▸ What the task requires
Only the lines from the top of the data through the one with "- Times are" are to be written out, each exactly as it stands.

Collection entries
╔══

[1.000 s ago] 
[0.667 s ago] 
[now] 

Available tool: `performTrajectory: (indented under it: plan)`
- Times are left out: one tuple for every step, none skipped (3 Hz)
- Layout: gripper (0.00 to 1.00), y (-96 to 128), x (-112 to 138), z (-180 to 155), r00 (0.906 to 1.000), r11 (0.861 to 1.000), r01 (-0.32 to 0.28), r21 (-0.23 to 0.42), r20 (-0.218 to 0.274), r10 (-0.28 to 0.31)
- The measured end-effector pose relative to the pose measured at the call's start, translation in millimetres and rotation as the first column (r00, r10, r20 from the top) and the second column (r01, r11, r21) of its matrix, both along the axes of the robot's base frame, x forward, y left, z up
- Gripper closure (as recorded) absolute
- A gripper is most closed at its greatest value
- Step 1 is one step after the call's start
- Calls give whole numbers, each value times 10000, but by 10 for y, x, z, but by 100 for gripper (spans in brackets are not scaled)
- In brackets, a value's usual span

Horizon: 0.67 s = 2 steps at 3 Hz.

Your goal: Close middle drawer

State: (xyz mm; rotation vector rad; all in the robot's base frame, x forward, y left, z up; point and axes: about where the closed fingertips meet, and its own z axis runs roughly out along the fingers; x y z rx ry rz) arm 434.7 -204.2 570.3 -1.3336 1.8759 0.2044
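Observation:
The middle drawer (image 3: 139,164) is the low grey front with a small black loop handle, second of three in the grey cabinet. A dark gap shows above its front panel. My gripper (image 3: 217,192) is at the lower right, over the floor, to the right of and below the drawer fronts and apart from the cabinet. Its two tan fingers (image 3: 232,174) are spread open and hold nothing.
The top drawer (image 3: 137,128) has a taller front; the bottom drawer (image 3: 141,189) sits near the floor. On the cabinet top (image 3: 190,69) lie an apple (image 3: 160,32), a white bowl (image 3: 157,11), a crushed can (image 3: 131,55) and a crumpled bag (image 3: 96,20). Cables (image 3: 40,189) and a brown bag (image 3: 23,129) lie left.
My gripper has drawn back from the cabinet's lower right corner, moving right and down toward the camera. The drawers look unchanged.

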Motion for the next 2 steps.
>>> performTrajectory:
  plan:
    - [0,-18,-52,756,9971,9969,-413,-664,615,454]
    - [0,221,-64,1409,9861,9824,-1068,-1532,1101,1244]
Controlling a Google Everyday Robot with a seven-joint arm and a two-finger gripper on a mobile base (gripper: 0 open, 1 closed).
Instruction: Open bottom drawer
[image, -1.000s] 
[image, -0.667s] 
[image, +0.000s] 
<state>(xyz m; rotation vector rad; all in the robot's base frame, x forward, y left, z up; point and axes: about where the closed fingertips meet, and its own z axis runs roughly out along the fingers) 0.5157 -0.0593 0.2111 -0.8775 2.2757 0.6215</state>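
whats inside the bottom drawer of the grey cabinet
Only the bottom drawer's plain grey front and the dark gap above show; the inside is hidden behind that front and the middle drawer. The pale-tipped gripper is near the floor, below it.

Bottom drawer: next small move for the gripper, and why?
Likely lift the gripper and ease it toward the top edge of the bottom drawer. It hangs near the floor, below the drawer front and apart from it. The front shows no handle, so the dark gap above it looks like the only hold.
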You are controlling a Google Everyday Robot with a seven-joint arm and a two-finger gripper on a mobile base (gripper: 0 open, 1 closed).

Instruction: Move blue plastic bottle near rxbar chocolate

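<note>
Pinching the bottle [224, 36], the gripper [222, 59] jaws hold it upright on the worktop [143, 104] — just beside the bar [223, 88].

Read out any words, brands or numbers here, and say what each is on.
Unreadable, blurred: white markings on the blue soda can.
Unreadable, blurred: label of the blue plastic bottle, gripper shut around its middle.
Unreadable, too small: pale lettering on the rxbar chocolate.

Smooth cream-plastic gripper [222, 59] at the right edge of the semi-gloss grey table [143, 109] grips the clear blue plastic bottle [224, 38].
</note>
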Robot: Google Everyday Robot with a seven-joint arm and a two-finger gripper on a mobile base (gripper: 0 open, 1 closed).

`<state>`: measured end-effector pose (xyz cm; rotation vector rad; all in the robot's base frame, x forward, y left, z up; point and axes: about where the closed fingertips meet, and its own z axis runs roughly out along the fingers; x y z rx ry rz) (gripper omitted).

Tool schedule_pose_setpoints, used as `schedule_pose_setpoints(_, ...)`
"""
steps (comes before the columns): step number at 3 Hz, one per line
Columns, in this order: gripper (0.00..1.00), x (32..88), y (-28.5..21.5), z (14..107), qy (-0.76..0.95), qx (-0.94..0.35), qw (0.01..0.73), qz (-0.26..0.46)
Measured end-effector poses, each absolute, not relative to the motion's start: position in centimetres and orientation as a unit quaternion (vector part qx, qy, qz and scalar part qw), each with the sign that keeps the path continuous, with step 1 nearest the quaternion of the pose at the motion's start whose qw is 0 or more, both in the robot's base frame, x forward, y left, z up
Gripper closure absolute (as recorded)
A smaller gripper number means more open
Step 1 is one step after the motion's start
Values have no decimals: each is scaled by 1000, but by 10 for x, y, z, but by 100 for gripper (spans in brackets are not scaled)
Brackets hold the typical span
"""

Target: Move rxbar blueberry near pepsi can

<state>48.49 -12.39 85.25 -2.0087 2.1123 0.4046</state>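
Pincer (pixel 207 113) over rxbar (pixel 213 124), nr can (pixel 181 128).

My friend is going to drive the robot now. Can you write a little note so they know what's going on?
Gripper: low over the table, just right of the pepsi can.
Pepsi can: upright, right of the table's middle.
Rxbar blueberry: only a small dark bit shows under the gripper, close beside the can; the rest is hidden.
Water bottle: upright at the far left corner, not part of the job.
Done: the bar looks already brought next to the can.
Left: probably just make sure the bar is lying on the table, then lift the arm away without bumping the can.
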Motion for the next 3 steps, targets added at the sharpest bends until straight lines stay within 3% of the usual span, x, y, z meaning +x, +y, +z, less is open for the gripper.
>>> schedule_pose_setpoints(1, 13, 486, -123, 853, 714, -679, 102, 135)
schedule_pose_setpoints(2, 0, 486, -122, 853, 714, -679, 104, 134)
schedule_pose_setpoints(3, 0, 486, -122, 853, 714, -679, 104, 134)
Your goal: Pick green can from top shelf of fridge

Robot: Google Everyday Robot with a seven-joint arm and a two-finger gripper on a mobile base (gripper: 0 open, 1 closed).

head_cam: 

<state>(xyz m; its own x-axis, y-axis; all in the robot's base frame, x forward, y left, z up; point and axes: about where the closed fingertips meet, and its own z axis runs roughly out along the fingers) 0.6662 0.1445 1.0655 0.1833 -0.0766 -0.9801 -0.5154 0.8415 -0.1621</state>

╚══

▸ Output for this exercise
[1.000 s ago] 
[0.667 s ago] 
[now] 

Available tool: `performTrajectory: (indented under it: plan)`
- Times are left out: one tuple for every step, none skipped (3 Hz)

Work on the answer is now done.